● Prompt: Please restate the listing that follows without changing anything.

● Information provided:
+ + + + +
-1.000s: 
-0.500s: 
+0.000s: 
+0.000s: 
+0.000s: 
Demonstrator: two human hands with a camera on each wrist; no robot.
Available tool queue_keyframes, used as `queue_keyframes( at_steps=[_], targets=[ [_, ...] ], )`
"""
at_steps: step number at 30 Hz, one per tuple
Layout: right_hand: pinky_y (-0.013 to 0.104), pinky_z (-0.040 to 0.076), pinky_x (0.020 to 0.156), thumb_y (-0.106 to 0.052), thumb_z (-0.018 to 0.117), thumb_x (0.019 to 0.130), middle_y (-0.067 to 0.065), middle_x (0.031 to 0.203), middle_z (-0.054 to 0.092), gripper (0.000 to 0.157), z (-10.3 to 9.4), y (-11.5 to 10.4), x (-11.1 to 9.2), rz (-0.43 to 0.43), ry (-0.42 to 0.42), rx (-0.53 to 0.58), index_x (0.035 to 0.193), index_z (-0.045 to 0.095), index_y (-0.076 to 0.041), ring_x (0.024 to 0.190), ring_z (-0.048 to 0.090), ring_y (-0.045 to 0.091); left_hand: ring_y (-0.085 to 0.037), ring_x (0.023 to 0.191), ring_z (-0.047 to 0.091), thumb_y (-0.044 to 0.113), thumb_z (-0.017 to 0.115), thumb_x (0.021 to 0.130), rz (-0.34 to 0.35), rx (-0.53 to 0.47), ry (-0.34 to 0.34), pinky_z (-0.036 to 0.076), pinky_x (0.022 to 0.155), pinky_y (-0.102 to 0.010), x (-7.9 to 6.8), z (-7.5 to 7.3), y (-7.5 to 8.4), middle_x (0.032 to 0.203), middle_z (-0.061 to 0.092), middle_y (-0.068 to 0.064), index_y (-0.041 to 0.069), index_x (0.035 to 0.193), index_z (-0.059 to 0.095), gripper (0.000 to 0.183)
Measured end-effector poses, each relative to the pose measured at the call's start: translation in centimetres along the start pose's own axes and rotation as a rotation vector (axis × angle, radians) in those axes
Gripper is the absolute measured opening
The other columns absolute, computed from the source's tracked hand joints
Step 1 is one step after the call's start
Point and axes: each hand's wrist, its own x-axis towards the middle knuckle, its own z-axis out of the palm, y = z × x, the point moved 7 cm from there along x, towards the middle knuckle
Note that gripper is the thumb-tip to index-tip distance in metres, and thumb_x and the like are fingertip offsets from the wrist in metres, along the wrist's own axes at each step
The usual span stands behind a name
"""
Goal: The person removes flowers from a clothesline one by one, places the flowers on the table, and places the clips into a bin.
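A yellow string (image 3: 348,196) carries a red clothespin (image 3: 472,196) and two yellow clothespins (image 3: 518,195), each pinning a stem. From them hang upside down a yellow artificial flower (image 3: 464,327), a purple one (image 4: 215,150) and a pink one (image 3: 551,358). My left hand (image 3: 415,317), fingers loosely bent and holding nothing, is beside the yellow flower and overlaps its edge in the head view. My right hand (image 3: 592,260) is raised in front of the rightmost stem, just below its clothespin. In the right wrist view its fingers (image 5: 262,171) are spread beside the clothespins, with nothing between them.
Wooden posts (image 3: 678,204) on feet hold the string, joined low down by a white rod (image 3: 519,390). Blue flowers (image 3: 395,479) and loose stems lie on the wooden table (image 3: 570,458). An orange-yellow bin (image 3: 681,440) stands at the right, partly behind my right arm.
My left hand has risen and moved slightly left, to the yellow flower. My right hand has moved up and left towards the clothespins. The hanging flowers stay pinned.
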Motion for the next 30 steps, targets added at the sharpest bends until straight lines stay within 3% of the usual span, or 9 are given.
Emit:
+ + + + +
● Answer for the task:
-1.000s: 
-0.500s: 
+0.000s: 
+0.000s: 
+0.000s: 
Demonstrator: two human hands with a camera on each wrist; no robot.
Available tool queue_keyframes, used as `queue_keyframes( at_steps=[_], targets=[ [_, ...] ], )`
"""
at_steps: step number at 30 Hz, one per tuple
Layout: right_hand: pinky_y (-0.013 to 0.104), pinky_z (-0.040 to 0.076), pinky_x (0.020 to 0.156), thumb_y (-0.106 to 0.052), thumb_z (-0.018 to 0.117), thumb_x (0.019 to 0.130), middle_y (-0.067 to 0.065), middle_x (0.031 to 0.203), middle_z (-0.054 to 0.092), gripper (0.000 to 0.157), z (-10.3 to 9.4), y (-11.5 to 10.4), x (-11.1 to 9.2), rz (-0.43 to 0.43), ry (-0.42 to 0.42), rx (-0.53 to 0.58), index_x (0.035 to 0.193), index_z (-0.045 to 0.095), index_y (-0.076 to 0.041), ring_x (0.024 to 0.190), ring_z (-0.048 to 0.090), ring_y (-0.045 to 0.091); left_hand: ring_y (-0.085 to 0.037), ring_x (0.023 to 0.191), ring_z (-0.047 to 0.091), thumb_y (-0.044 to 0.113), thumb_z (-0.017 to 0.115), thumb_x (0.021 to 0.130), rz (-0.34 to 0.35), rx (-0.53 to 0.47), ry (-0.34 to 0.34), pinky_z (-0.036 to 0.076), pinky_x (0.022 to 0.155), pinky_y (-0.102 to 0.010), x (-7.9 to 6.8), z (-7.5 to 7.3), y (-7.5 to 8.4), middle_x (0.032 to 0.203), middle_z (-0.061 to 0.092), middle_y (-0.068 to 0.064), index_y (-0.041 to 0.069), index_x (0.035 to 0.193), index_z (-0.059 to 0.095), gripper (0.000 to 0.183)
Measured end-effector poses, each relative to the pose measured at the call's start: translation in centimetres along the start pose's own axes and rotation as a rotation vector (axis × angle, radians) in those axes
Gripper is the absolute measured opening
The other columns absolute, computed from the source's tracked hand joints
Step 1 is one step after the call's start
Point and axes: each hand's wrist, its own x-axis towards the middle knuckle, its own z-axis out of the palm, y = z × x, the point moved 7 cm from there along x, towards the middle knuckle
Note that gripper is the thumb-tip to index-tip distance in metres, and thumb_x and the like are fingertip offsets from the wrist in metres, along the wrist's own axes at each step
The usual span stands behind a name
"""
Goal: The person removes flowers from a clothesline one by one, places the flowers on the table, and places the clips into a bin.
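A yellow string (image 3: 348,196) carries a red clothespin (image 3: 472,196) and two yellow clothespins (image 3: 518,195), each pinning a stem. From them hang upside down a yellow artificial flower (image 3: 464,327), a purple one (image 4: 215,150) and a pink one (image 3: 551,358). My left hand (image 3: 415,317), fingers loosely bent and holding nothing, is beside the yellow flower and overlaps its edge in the head view. My right hand (image 3: 592,260) is raised in front of the rightmost stem, just below its clothespin. In the right wrist view its fingers (image 5: 262,171) are spread beside the clothespins, with nothing between them.
Wooden posts (image 3: 678,204) on feet hold the string, joined low down by a white rod (image 3: 519,390). Blue flowers (image 3: 395,479) and loose stems lie on the wooden table (image 3: 570,458). An orange-yellow bin (image 3: 681,440) stands at the right, partly behind my right arm.
My left hand has risen and moved slightly left, to the yellow flower. My right hand has moved up and left towards the clothespins. The hanging flowers stay pinned.
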Motion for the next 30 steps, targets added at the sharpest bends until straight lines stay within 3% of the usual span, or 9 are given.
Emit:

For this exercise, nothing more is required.